Geschiedenis van kozijnen

 

Terwijl de Romeinen reeds volop gebruik maakten van het glas, werden in andere werelddelen, ramen van openbare gebouwen nog sporadisch van glas voorzien. De gevelopeningen werden, ook in privé woningen met dieren huiden of gordijnen afgesloten om zich te beschermen tegen regen, sneeuw, en koude.


Om niet helemaal in het donker te hoeven leven, werden kleine openingen in deze luiken aangebracht, was er dan nog niet genoeg licht, vergrootte men de openingen niet maar werden grotere aantallen ramen toegepast.


De Romaanse raamarchitectuur ontwikkelde zich hieruit met nog slechts door kolommen van elkaar gescheiden ramen.


In de midden van de 13e eeuw werden de verdiepingen hoger en ook de ramen groeiden mee. Er werden twee ramen boven elkaar geplaatst zo ontstond het kruisraam.


De 15e eeuw bracht twee nieuwe ontwikkelingen. Ten eerste werd het raam bevestigd in een kozijn en niet meer direct in de muur, waardoor veel van de voortdurende tocht werd weg genomen. Ten tweede werd voor het eerst helder vensterglas vervaardigd.


Pas als in de 17e eeuw het kristalglas wordt uitgevonden, begint de definitieve zegetocht van het vensterglas.
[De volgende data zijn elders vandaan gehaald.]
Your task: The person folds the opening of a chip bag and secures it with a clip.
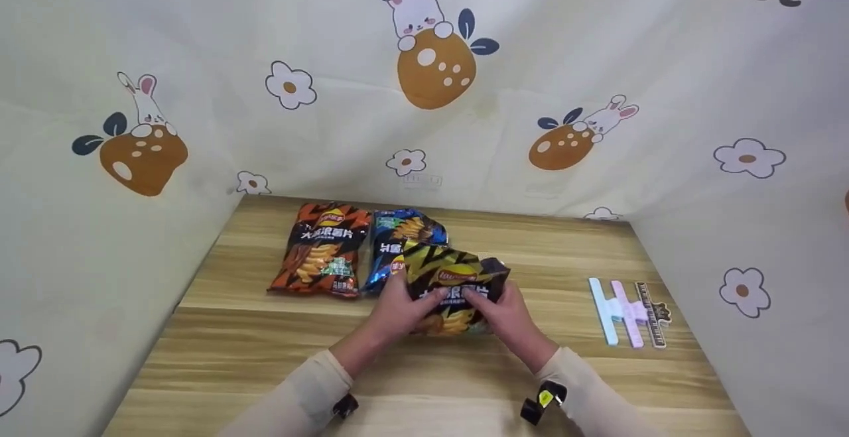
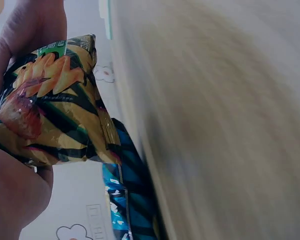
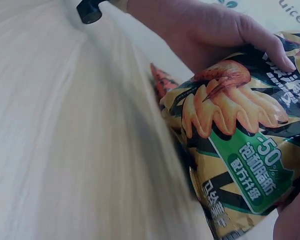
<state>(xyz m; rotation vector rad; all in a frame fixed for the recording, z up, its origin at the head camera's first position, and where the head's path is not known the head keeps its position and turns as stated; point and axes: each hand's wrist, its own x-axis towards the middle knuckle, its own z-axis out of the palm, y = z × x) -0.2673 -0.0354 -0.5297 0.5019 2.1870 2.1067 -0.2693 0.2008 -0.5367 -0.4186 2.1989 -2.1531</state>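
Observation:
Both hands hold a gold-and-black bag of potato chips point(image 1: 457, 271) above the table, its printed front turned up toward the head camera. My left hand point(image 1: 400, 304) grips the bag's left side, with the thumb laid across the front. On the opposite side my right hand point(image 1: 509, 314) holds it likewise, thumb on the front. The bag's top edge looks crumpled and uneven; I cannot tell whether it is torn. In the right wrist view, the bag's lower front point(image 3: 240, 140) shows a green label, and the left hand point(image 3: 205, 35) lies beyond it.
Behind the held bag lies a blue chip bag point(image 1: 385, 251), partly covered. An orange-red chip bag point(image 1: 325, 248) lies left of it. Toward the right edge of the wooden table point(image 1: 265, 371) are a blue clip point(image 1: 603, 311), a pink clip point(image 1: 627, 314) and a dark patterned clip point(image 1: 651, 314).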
Glas is niet meer uit de gevelarchitectuur weg te denken, door het glas worden de ramen steeds groter, waardoor steeds meer licht in de gebouwen wordt toegelaten.
In het begin van de 20e eeuw wordt bijna de totale geveloppervlak volledig licht doorlatend gemaakt.


Lange tijd was hout voor het maken van kozijnen, ramen en deuren het enig denkbare materiaal. Ondanks vernuftige raamconstructies en geavanceerde conserveringstechnieken werd echter vuurdurend gezocht naar meer duurzaam materiaal als bijvoorbeeld staal, aluminium, en natuurlijk hout en kunststof als ombouw van het glas.

 

In deze tijd is hardhout en kunststof  in de glaswandarchitectuur niet meer weg te denken.